La presenza in concorso – unitamente a quelli già citati – di altri film quali Thérèse di Alain Cavalier (liberamente ispirato alla vita di Teresa di Lisieux, Premio della giuria e Menzione speciale del Premio della giuria ecumenica) fa però levare anche qualche voce contro il pericolo di “santificazione” di un certo cinema considerato accademico (se non addirittura tedioso), destinatario di riconoscimenti bollati come troppo intellettuali e poco attraenti, senza lasciare margini di spazio alla vera audacia.

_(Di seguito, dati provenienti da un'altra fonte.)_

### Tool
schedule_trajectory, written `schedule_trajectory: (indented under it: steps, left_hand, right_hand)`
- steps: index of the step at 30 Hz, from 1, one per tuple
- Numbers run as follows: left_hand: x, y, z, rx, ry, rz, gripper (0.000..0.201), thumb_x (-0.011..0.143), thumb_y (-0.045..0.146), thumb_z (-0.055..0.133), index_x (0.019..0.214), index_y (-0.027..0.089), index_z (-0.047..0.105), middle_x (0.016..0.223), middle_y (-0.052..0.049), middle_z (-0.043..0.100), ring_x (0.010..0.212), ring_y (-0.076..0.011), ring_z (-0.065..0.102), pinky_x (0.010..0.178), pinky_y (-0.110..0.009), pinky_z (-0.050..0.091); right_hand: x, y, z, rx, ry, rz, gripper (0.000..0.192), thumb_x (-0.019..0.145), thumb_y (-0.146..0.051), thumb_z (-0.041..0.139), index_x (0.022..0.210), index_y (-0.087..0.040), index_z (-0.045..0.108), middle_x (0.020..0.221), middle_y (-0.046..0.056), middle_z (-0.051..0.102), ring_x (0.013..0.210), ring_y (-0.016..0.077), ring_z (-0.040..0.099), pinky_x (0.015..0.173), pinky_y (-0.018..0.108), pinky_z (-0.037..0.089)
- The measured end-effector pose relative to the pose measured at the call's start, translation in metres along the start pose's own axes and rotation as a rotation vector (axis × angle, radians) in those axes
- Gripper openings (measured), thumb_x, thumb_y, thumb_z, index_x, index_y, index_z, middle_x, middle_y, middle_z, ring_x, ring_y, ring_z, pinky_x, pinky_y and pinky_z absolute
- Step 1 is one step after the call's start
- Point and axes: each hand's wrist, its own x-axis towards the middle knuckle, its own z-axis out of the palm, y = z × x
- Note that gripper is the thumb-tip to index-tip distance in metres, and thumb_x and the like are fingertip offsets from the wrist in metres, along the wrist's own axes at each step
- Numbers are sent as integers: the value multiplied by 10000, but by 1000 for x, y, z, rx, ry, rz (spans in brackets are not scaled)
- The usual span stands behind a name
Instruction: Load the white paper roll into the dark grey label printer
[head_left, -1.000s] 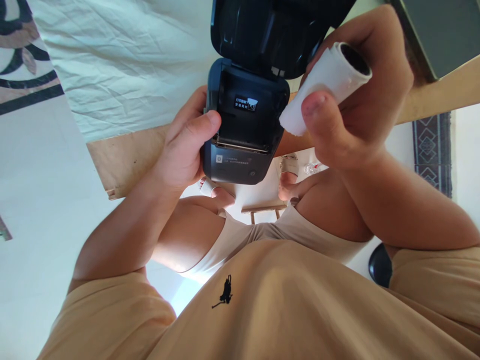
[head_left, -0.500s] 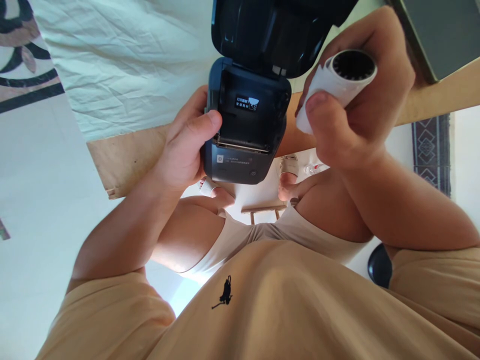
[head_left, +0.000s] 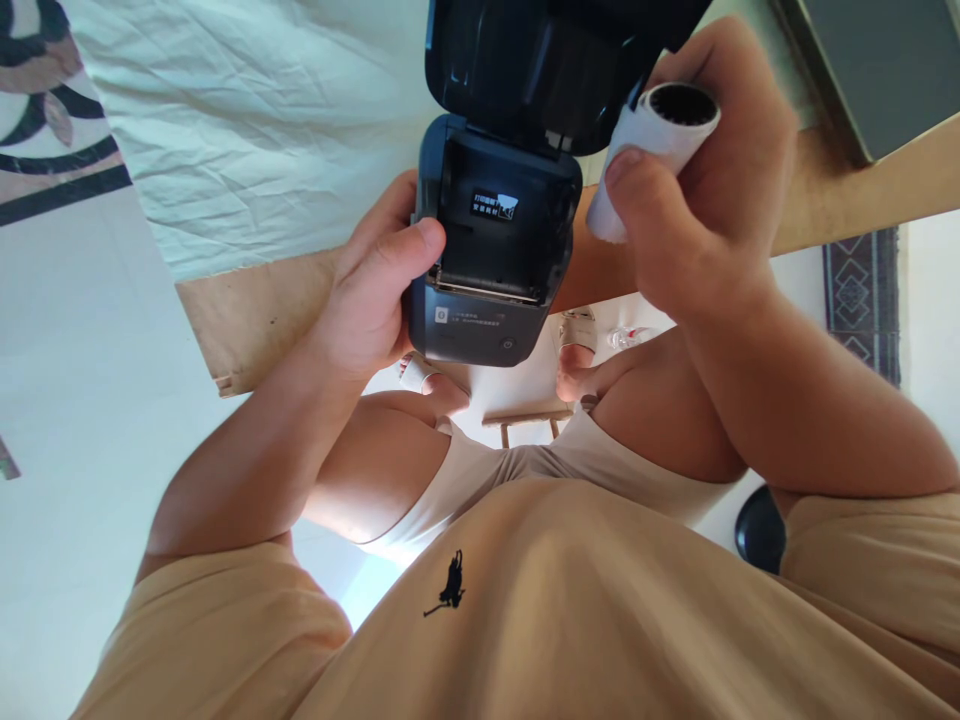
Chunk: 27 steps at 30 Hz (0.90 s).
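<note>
My left hand [head_left: 375, 275] is closed round the left side of a dark label printer [head_left: 480, 335], thumb over its edge. The printer's lid [head_left: 525, 70] is swung up, and its paper bay [head_left: 487, 240] shows no roll inside. A small black-and-white sticker [head_left: 493, 206] marks the bay's floor. Just right of the printer, my right hand [head_left: 712, 210] grips a white paper roll [head_left: 649, 145] between thumb and fingers. The roll's hollow dark core faces up. Most of the right fingers are hidden behind the roll.
Behind the printer lies a wooden table [head_left: 262, 315] with a pale green cloth [head_left: 255, 130] over it. A grey flat panel [head_left: 892, 70] sits at the upper right. Below the table edge are my legs, sandalled feet and a wooden stool bar [head_left: 525, 418].
My right hand has moved left and slightly up with the paper roll, closer to the printer and its raised lid. The left hand and the printer have hardly moved.
</note>
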Motion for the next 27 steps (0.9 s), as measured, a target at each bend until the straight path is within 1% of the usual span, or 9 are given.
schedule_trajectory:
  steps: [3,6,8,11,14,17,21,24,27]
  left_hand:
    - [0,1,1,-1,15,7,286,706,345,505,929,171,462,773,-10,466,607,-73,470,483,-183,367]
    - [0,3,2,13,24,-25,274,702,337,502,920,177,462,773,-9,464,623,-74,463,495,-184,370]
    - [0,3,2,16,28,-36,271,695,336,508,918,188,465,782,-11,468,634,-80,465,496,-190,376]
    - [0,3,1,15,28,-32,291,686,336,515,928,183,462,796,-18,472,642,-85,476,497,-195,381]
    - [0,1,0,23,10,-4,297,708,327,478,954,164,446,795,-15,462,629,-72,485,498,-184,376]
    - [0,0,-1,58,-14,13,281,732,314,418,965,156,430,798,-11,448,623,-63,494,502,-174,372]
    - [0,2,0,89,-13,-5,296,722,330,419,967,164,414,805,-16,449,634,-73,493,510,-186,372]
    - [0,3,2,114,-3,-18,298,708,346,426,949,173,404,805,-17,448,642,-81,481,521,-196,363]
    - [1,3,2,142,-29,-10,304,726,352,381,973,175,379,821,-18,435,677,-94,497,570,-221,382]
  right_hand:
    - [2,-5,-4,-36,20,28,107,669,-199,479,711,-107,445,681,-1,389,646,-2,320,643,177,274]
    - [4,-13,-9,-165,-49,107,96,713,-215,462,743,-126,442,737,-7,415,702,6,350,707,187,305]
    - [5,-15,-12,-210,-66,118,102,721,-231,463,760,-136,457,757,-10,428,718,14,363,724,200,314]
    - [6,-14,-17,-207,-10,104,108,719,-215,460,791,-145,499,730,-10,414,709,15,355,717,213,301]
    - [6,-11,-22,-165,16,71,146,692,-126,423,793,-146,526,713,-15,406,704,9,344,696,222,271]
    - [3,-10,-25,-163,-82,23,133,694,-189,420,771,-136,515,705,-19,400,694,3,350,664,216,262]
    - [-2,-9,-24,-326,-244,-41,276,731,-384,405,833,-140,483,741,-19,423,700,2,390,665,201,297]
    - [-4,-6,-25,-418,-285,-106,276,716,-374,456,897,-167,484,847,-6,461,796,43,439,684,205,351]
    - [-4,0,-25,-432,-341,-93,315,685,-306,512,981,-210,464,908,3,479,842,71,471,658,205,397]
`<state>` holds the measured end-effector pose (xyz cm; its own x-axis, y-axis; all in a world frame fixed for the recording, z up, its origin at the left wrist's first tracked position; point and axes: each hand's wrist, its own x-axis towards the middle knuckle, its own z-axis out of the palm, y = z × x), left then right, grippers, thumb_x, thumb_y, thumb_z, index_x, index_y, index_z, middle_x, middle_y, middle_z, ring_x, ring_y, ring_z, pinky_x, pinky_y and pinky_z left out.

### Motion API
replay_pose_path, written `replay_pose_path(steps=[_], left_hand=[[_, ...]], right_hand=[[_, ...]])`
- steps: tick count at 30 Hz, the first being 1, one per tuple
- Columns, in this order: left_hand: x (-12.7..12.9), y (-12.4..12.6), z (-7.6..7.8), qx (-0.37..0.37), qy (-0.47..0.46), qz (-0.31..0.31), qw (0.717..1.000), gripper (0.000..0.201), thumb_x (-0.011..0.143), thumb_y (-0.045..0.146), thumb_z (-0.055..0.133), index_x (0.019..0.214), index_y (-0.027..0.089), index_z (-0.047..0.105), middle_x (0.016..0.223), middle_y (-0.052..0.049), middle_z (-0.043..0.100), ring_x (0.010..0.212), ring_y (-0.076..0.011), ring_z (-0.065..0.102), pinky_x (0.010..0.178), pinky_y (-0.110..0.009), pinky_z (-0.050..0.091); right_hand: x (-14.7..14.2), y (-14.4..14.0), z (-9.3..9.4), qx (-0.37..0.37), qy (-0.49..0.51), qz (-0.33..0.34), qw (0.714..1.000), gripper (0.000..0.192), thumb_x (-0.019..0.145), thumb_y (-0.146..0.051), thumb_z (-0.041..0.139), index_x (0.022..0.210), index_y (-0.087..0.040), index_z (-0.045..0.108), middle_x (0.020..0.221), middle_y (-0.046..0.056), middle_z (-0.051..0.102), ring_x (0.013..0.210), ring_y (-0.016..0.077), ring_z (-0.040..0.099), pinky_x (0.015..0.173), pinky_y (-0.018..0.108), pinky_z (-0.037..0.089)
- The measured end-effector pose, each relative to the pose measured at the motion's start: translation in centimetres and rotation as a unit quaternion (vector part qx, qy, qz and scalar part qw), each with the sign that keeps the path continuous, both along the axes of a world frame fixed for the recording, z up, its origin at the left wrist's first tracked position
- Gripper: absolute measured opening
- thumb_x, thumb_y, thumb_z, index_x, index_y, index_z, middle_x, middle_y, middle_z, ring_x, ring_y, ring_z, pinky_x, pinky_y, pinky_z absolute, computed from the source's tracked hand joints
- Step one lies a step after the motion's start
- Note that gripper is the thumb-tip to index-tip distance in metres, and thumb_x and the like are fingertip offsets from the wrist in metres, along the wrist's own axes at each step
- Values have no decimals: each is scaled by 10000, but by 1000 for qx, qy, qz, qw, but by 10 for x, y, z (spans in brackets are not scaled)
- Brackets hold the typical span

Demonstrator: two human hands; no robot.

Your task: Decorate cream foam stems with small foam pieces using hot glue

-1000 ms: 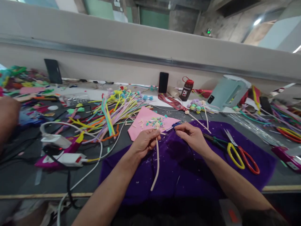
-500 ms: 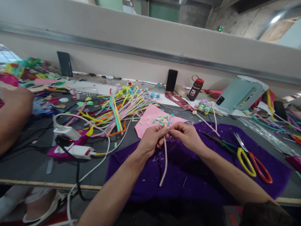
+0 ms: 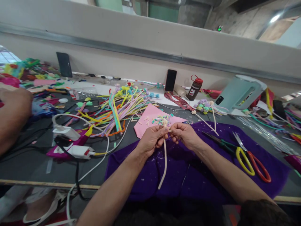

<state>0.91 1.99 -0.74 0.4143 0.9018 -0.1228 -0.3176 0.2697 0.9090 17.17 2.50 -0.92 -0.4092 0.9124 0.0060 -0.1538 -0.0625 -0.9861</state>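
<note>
Between my fingers is a cream pipe cleaner [image 3: 165,163]; its long stem hangs down over the purple cloth [image 3: 199,175], and a small cream tuft shows at its top. My left hand [image 3: 154,139] pinches it near the upper end. Close beside, my right hand [image 3: 183,133] has thumb and forefinger pinched on a short cream piece at the same spot. Just beyond both hands lies a pink sheet [image 3: 147,121] with several short cut pipe cleaner pieces [image 3: 162,120]. Pliers [image 3: 221,142] and scissors [image 3: 249,158] with yellow and red handles rest on the cloth to the right.
Bundled coloured pipe cleaners [image 3: 124,106] lie left of centre. Chargers on a power strip [image 3: 75,147] trail cables. A phone [image 3: 171,80], a brown bottle [image 3: 195,89] and a pale blue appliance [image 3: 240,94] stand at the back. Another person's arm [image 3: 14,116] reaches in at left.
My right hand has drawn slightly away from the left fingers, so a short cream piece shows between them. Its lower fingers have dropped into view. The left hand stays nearly still.
</note>
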Motion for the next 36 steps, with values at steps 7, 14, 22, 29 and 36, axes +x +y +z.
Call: replay_pose_path(steps=[7, 14, 22, 29, 36], left_hand=[[1, 0, -3, 6, 8, -11, 1000, 287, 673, 381, 641, 605, 128, 525, 475, 42, 515, 280, 0, 313, 278, -147, 185], [1, 1, -2, 4, 57, 19, 998, 284, 659, 379, 651, 581, 132, 533, 406, 47, 482, 267, -9, 312, 277, -149, 169], [-1, 3, -4, -10, 58, -12, 998, 305, 680, 402, 625, 579, 130, 528, 362, 61, 426, 261, -10, 286, 280, -148, 164], [-3, 0, -1, 48, 164, 8, 985, 272, 667, 399, 619, 650, 130, 577, 449, 39, 508, 307, -32, 365, 318, -162, 252], [-3, 0, -6, 153, 327, 45, 931, 256, 651, 370, 588, 645, 122, 646, 517, -9, 583, 405, -69, 423, 408, -200, 279]], right_hand=[[5, -3, -2, -10, -5, 37, 999, 219, 713, -351, 634, 740, -153, 545, 643, -19, 574, 473, 64, 525, 413, 169, 406], [3, -8, 0, 169, -125, -93, 973, 113, 752, -275, 583, 794, -170, 579, 639, -22, 569, 532, 87, 516, 482, 202, 425], [2, -11, -6, 274, -187, -135, 934, 87, 782, -251, 542, 830, -190, 581, 726, -4, 560, 572, 99, 516, 544, 227, 433], [16, -3, 0, 278, -232, -94, 927, 84, 805, -248, 515, 807, -179, 564, 659, -15, 538, 525, 91, 495, 503, 211, 413], [39, 4, 21, 348, -266, -67, 896, 77, 806, -168, 497, 784, -171, 571, 769, 13, 547, 688, 114, 515, 632, 242, 409]])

Si può certo discutere e dividersi circa l’esito espressivo finale, ma se non è da considerarsi audacia quella costantemente ricercata dal cineasta russo non si saprebbe proprio dove altro rintracciarla in quello scampolo di anni Ottanta. Ovviamente ben consapevoli della nettezza della sua opinione in proposito: «Non sono in grado di girare film per il grande pubblico, come fa per esempio Spielberg; mi terrorizzerebbe, anzi, scoprire di esserne capace. Considero il cinema un’arte e un’opera d’arte non può essere compresa da tutti… L’artista non ha il diritto morale di abbassarsi a un certo livello medio, esistente in astratto, in nome di una malintesa maggiore comprensibilità…». La sua densissima arte visiva era come la prua di una nave: venticinque anni dopo la Palma d’oro è toccata al mistico Terrence Malick.